Waisak 2025: Kebersamaan Penuh Makna dalam Perayaan Waisak Tzu Chi
Jurnalis : Henny Yohannes (He Qi Pluit), Fotografer : Charlie (He Qi PIK), James Yap (He Qi Barat 2), Kasun (He Qi Muara Karang), Raymond (He Qi Muara Karang)
Mok Tjun Sin (ketiga dari kanan) mengungkapkan rasa syukurnya karena untuk pertama kalinya dapat membawa persembahan dalam perayaan Waisak. Didampingi sang istri, Nyuk Kim, yang bertugas di tim pelayanan, serta anak sulungnya yang turut bergabung dalam formasi, ia merasa kepercayaan dirinya semakin tumbuh berkat dukungan keluarga.
Perayaan Waisak, Hari Ibu Internasional, dan Hari Tzu Chi Sedunia di Tzu Chi Indonesia tahun ini tidak hanya menjadi upacara keagamaan, tetapi juga ruang bertemunya berbagai kisah penuh makna dari para relawan dan peserta. Di balik khidmatnya prosesi dan megahnya formasi, tersembunyi cerita-cerita sukacita tentang keberanian, cinta keluarga, dan ketulusan memberi.

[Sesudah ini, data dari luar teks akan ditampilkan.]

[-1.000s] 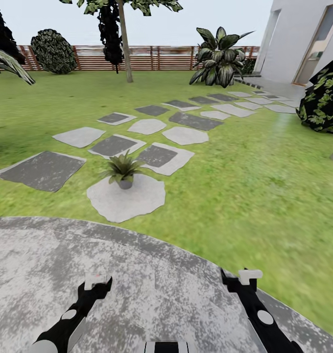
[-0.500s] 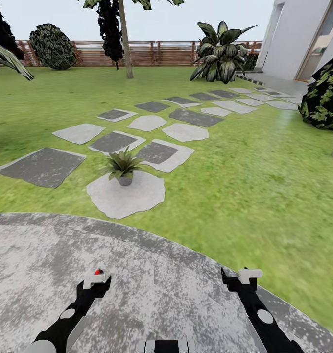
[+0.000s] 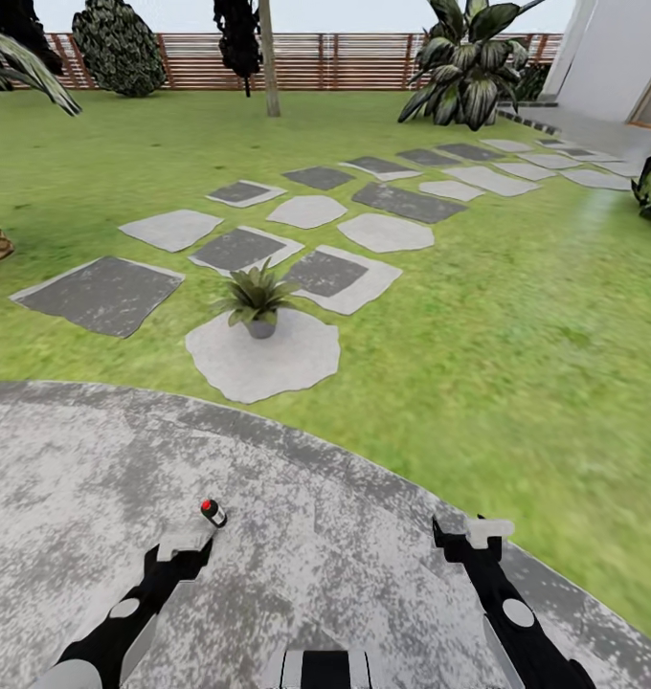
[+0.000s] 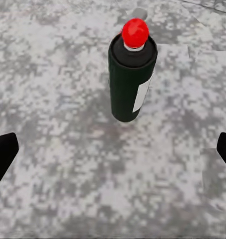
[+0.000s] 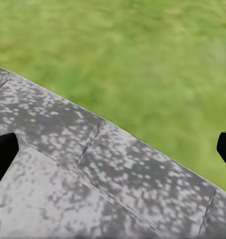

Dari relawan yang mengalahkan rasa tidak percaya diri hingga opa-opa penuh semangat yang menempuh perjalanan jauh demi mengikuti perayaan ini, semua menyuarakan satu semangat: berbagi dan bersatu dalam kasih tanpa pamrih.
Seperti salah satunya Mok Tjun Sin (47), yang sering dipanggil Acun dan merupakan komite Tzu Chi tahun 2019, berbagi kisah tentang perjalanan hidupnya sebagai relawan. Acun mengungkapkan bahwa dulunya ia adalah seorang relawan yang kurang percaya diri untuk tampil. Namun, seiring berjalannya waktu, kepercayaan dirinya semakin membaik. Meskipun memiliki keterbatasan waktu, ia selalu berusaha memanfaatkan setiap kesempatan untuk bersumbangsih.
Pada perayaan Waisak di Tzu Chi ini, Acun merasa sangat bangga karena untuk pertama kalinya ia membawa persembahan dalam perayaan Waisak. "Selama ini saya selalu gugup bila tampil di depan orang banyak, tetapi sekarang, keluarga saya sangat mendukung. Istri saya, Nyuk Kim, juga membantu tim pelayanan, dan anak saya yang besar juga ikut membantu dalam formasi. Ini membuat saya sangat bersyukur," kata Acun senang.
Saat doa berlangsung, Acun merasa sangat terharu dan teringat pada orang tuanya. Ia juga mengenang kata perenungan dari Master yang selalu ia ingat sejak dilantik sebagai relawan: "Memiliki hati baik dan melakukan kebaikan, tetapi tidak berkata baik, tidak termasuk orang baik." Kata-kata ini telah menjadi pedoman hidup Acun dalam setiap tindakannya sebagai relawan.

Jenny Leo (paling kanan), komite Tzu Chi yang baru dilantik tahun ini, merasa pengalaman pertamanya membawa persembahan air dalam upacara Waisak sangat bermakna. Ia juga mendapatkan pencerahan dari Bhante Pannavaro tentang makna cinta kasih tanpa pamrih yang semakin memperdalam pemahamannya akan ajaran Buddha.
Relawan lainnya, yakni Jenny Leo, anggota komite Tzu Chi yang baru dilantik pada tahun 2024, merasakan pengalaman berharga saat mengikuti perayaan Waisak tahun ini. Untuk pertama kalinya, ia dipercaya membawa persembahan air dalam rangkaian upacara suci.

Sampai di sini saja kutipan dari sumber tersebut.